The Council’s questioning had been hard and direct. Why had Essex deserted his post and, against the queen’s direct orders, returned without permission to England? How could he have possibly concluded so lenient a truce with an enemy who had broken so many treaties in the past? How had he allowed his army to deteriorate to such a pathetic condition? What had possessed him to create so many knights? Why had he ridden into Court unannounced in such roughneck company?
Essex had begun explaining with some confidence, but it had soon failed him under the endless battery of scorn and suspicion. They’d interrogated him continuously until eleven o’clock that night, and when they were done announced that he was under house arrest. Lord Egerton had taken him, under heavy guard, to York House, on the Strand, not far from Essex’s own home. But the imprisonment was nevertheless complete. He was allowed no visitors, not even his wife, and he was prohibited from leaving his room even for a simple walk in the garden.
During the early days of his captivity, he ’d been unable to eat, and rarely slept. When he did sleep his only dreams were nightmares. Then he fell ill—so appallingly ill that a rumor had spread through London that their favorite nobleman, Lord Essex, had died. There were church bells rung, tearful eulogies spoken from dozens of London pulpits, and even public mourning before the rumor was squelched.
His imprisonment dragged on for almost a year before he was brought before a commission in the Star Chamber to receive his official censure. While he was charged only with the minor crimes of contempt and disobedience, it had proven the most humiliating day of his life. Not one man had stood for his entrance, nor removed his cap, nor offered any sign of courtesy.
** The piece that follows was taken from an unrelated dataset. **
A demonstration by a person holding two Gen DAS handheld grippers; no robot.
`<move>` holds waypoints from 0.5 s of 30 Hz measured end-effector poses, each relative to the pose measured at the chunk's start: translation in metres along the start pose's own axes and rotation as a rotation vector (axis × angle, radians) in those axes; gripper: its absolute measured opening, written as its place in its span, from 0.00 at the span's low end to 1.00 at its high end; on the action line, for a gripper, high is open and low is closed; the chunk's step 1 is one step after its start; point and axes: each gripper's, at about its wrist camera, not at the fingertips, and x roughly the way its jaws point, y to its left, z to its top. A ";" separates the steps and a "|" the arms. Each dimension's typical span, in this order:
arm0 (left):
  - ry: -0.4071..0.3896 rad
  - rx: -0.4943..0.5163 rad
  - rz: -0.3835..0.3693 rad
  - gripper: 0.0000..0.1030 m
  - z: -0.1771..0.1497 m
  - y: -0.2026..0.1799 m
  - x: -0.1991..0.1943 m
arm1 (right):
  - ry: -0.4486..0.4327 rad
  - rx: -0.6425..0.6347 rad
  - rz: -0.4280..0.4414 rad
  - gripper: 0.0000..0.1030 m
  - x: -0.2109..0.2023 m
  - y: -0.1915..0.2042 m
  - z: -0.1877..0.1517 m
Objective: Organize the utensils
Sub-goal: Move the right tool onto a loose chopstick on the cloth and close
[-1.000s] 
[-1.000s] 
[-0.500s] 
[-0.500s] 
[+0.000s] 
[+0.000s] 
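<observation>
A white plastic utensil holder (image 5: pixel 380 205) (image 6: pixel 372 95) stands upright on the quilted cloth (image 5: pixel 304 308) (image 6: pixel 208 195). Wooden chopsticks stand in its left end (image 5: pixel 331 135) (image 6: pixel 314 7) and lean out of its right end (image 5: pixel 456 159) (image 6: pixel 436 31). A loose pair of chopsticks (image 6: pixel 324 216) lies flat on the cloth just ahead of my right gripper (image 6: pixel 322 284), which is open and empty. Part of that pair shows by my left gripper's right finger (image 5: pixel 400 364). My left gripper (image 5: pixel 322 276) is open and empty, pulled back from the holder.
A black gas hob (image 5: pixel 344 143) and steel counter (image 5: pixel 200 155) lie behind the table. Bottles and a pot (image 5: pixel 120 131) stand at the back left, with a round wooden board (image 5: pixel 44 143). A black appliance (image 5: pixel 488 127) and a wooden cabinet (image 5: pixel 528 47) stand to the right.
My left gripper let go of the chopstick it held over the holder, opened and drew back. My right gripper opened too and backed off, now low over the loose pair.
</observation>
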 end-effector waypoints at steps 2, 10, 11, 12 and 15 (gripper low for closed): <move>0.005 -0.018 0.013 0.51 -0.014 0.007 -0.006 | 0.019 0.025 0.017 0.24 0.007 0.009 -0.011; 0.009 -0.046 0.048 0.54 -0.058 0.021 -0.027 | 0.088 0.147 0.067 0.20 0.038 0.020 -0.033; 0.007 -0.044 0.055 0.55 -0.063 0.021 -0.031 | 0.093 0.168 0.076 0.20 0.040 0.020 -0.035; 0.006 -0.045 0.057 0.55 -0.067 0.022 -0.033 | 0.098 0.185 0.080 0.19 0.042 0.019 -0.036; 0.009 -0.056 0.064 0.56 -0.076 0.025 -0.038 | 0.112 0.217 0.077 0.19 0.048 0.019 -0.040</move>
Then Essex, bareheaded, had been made to kneel for hours on a stone floor before the panel as his “offenses” were read out. Several men came forward to give evidence of Lord Essex’s ignominious actions. The Attorney General, that pompous buffoon Lord Coke, had called his going into Ireland “proud and ambitious,” his time spent there “disobedient and contemptuous,” and his leaving “notorious and dangerous.”
Francis Bacon, claiming that it pained him horribly, nonetheless laid aside his longtime loyalty to the earl and read from the letter Essex had written when he ’d been drunk and furious with Elizabeth. “ ‘Cannot princes err?’ ” Bacon quoted to the gasps of the court. “ ‘Cannot subjects suffer wrong?’ ” Bacon had then concluded smugly that by Common Law of England a prince ‘could do no wrong.’ ” This had proven the most shocking and damaging evidence of all.
It had taken all of Essex’s will to bear the excruciating pain in his knees and the betrayal of his peers who had—some of them—been numbered among his friends. Finally they had let him stand, then lean, then sit, but the proceedings continued. He was allowed to speak, but there had been nothing he could do but apologize. They’d been unmoved by simple apology, however, and groveling had been necessary. Weakened by his fevers and the pain of the day’s ordeal, he fell to his knees once again, begging that they believe his sincere confession—
his inward sorrow for the great offenses toward Her Majesty. There was no excuse for his crimes of error, negligence, and rashness—not even his youth or illness. He would tear his heart from his breast with his own hands, he ’d cried, rather than lose the queen’s affection.
Finally it was over and he ’d been freed, allowed to return to Essex House. It was depressingly empty, all one hundred and sixty of his household staff dismissed and instructed to find other employment. But worse, he was strictly prohibited from going to Court—a sentence like unto death for a man such as himself. He was nothing without Court life, and he would soon be horrified to learn that Court life went on perfectly well without him.
Meanwhile the queen had appointed Lord Mountjoy to lead the Irish Expedition. His sister’s lover—now the father of her two children—
had sailed for Ireland with grievous misgivings about his command. At first he ’d written to Essex, pained at the treatment his friend had received in the Star Chamber, and offered up an audacious plan. On his, Essex’s, and Southampton’s behalf, he would write to James of Scotland. Everyone knew that despite Elizabeth’s refusal to name her successor, the Scottish king was everyone ’s choice. The three Englishmen would promise their support for James’s claim at the time of Elizabeth’s death. Perhaps, they suggested, the king would consider rescuing Essex from captivity. Mountjoy offered four thousand of his troops to join with a Scottish force coming south into England for that purpose. But once Mountjoy had experienced command in Ireland for several months, he ’d surprised himself, the Council, and the queen with several victories over the rebels. And soon, with his own career flourishing under the approval of Her Majesty, he ’d politely withdrawn his support for Essex’s cause.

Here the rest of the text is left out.